Directions for this task ▸ For this exercise, print the listing below exactly, without its pictures.

Start of Records for processing

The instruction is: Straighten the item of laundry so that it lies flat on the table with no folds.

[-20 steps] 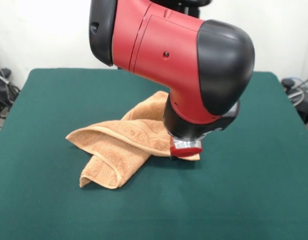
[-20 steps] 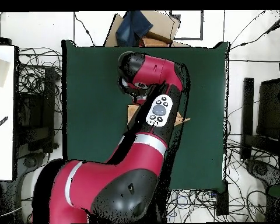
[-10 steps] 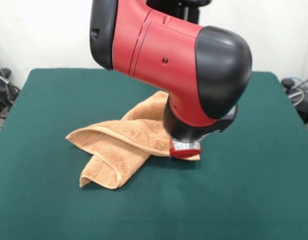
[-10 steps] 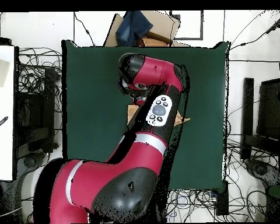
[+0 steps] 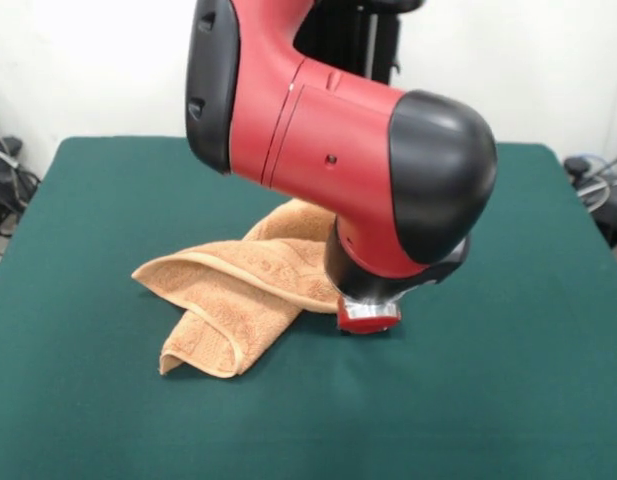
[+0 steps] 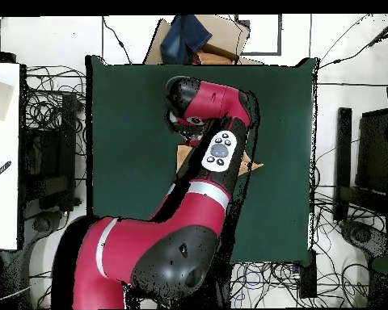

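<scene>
The light orange-tan towel (image 5: 238,285) lies crumpled and folded over itself on the dark green table (image 5: 508,400), left of centre in the front view. One folded flap points toward the near left. My gripper (image 5: 368,318) is pressed low at the towel's right end, right at the cloth; the bulky red and black wrist hides how it stands. In the overhead view the arm covers most of the towel (image 6: 183,153), and only small tan corners show beside it on the table (image 6: 124,121). The gripper is hidden there.
A cardboard box with a blue cloth (image 6: 199,36) sits beyond the table's far edge in the overhead view. Cables lie around the table on both sides. A white surface (image 6: 3,153) stands to the left.
The wrist has shifted slightly left and lower over the towel's right end. The towel corner that showed beside the gripper is now covered. The rest of the towel has not moved.
</scene>
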`<action>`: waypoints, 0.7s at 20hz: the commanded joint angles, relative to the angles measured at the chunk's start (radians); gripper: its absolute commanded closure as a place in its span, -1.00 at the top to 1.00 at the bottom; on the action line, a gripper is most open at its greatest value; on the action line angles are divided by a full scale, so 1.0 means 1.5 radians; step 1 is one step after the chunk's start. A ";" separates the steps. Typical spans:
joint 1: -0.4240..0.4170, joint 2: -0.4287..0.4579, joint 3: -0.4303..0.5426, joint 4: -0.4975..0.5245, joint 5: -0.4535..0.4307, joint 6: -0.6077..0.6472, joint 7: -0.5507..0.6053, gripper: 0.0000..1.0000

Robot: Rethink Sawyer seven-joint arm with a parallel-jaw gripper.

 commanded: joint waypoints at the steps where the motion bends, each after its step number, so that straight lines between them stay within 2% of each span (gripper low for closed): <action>1: -0.006 0.033 0.016 0.018 0.015 -0.077 0.180 1.00; 11: 0.008 0.014 0.009 0.066 0.009 -0.105 0.173 1.00; 12: 0.013 0.017 -0.001 0.064 0.006 -0.108 0.187 -1.00; 14: 0.018 0.020 -0.010 0.061 0.004 -0.111 0.199 -1.00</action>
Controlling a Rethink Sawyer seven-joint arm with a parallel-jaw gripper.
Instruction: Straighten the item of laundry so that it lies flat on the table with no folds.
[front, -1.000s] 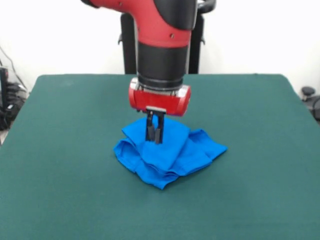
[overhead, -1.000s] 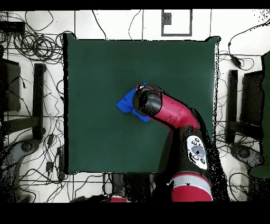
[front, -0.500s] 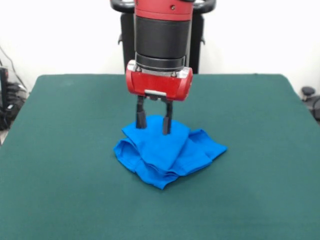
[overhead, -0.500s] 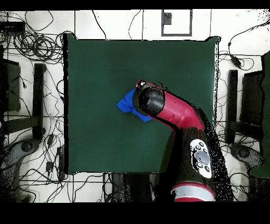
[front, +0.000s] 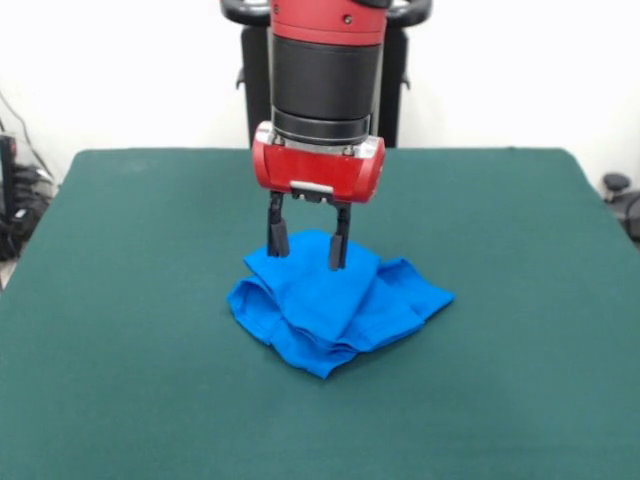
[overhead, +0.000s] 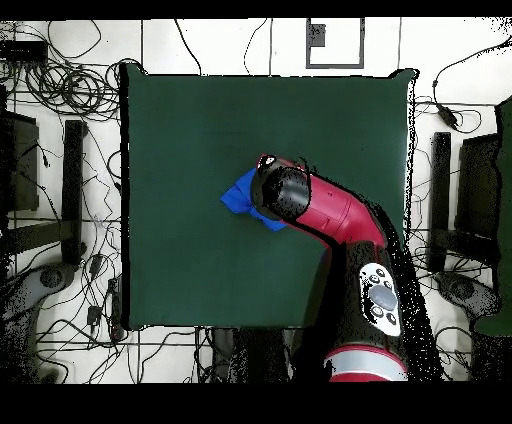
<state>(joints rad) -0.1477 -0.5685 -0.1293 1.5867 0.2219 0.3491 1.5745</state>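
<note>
Because its two black fingers (front: 277, 238) stand spread apart with nothing between them, the gripper (front: 307, 247) reads as released, hanging straight down over the far part of the item of laundry (front: 335, 303). The tips sit level with the top of the crumpled heap; whether they touch the cloth cannot be told from the front view. That spread, vertical pose suits a pinch on a raised fold, which I judge to be the step in hand.

Bright blue and bunched, the shirt lies near the middle of the bench (front: 120, 350), with overlapping layers and a corner sticking out on the picture's right side. Only plain blue shows; no print or lettering can be seen, so it cannot be told which face is up or where sleeves and hem run.

From overhead, the red arm (overhead: 330, 215) covers the gripper and most of the shirt, leaving only a blue corner (overhead: 238, 192) showing.
</note>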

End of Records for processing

Solution for this exercise ▸
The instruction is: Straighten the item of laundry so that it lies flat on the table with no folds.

[-20 steps] 
[-20 steps] 
[-10 steps] 
[-10 steps] 
[+0 steps] 
[+0 steps] 

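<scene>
The light orange-tan towel (image 5: 238,285) lies crumpled and folded over itself on the dark green table (image 5: 508,400), left of centre in the front view. One folded flap points toward the near left. My gripper (image 5: 368,318) is pressed low at the towel's right end, right at the cloth; the bulky red and black wrist hides how it stands. In the overhead view the arm covers most of the towel (image 6: 183,153), and only small tan corners show beside it on the table (image 6: 124,121). The gripper is hidden there.
A cardboard box with a blue cloth (image 6: 199,36) sits beyond the table's far edge in the overhead view. Cables lie around the table on both sides. A white surface (image 6: 3,153) stands to the left.
The wrist has shifted slightly left and lower over the towel's right end. The towel corner that showed beside the gripper is now covered. The rest of the towel has not moved.
</scene>
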`<action>`: waypoints, 0.7s at 20hz: the commanded joint angles, relative to the angles measured at the chunk's start (radians); gripper: its absolute commanded closure as a place in its span, -1.00 at the top to 1.00 at the bottom; on the action line, a gripper is most open at its greatest value; on the action line angles are divided by a full scale, so 1.0 means 1.5 radians; step 1 is one step after the chunk's start. A ";" separates the steps. Typical spans:
joint 1: -0.4240..0.4170, joint 2: -0.4287..0.4579, joint 3: -0.4303..0.5426, joint 4: -0.4975..0.5245, joint 5: -0.4535..0.4307, joint 6: -0.6077..0.6472, joint 7: -0.5507..0.6053, gripper: 0.0000..1.0000

Robot: Rethink Sawyer seven-joint arm with a parallel-jaw gripper.

 commanded: joint waypoints at the steps where the motion bends, each after its step number, so that straight lines between them stay within 2% of each span (gripper low for closed): <action>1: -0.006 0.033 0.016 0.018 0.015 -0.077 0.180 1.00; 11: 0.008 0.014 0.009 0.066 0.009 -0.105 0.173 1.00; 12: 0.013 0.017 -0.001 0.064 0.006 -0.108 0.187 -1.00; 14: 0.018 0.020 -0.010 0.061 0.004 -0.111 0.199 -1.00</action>
Controlling a Rethink Sawyer seven-joint arm with a parallel-jaw gripper.
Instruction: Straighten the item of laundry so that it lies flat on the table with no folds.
[front, -1.000s] 
[overhead, -1.000s] 
[front, -0.500s] 
[overhead, -0.500s] 
[front, +0.000s] 
[overhead, +0.000s] 
<state>(joints rad) -0.1477 -0.5685 -0.1293 1.5867 0.2219 0.3491 1.5745</state>
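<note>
Because its two black fingers (front: 277, 238) stand spread apart with nothing between them, the gripper (front: 307, 247) reads as released, hanging straight down over the far part of the item of laundry (front: 335, 303). The tips sit level with the top of the crumpled heap; whether they touch the cloth cannot be told from the front view. That spread, vertical pose suits a pinch on a raised fold, which I judge to be the step in hand.

Bright blue and bunched, the shirt lies near the middle of the bench (front: 120, 350), with overlapping layers and a corner sticking out on the picture's right side. Only plain blue shows; no print or lettering can be seen, so it cannot be told which face is up or where sleeves and hem run.

From overhead, the red arm (overhead: 330, 215) covers the gripper and most of the shirt, leaving only a blue corner (overhead: 238, 192) showing.
</note>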

The answer has been given, and the exercise is complete.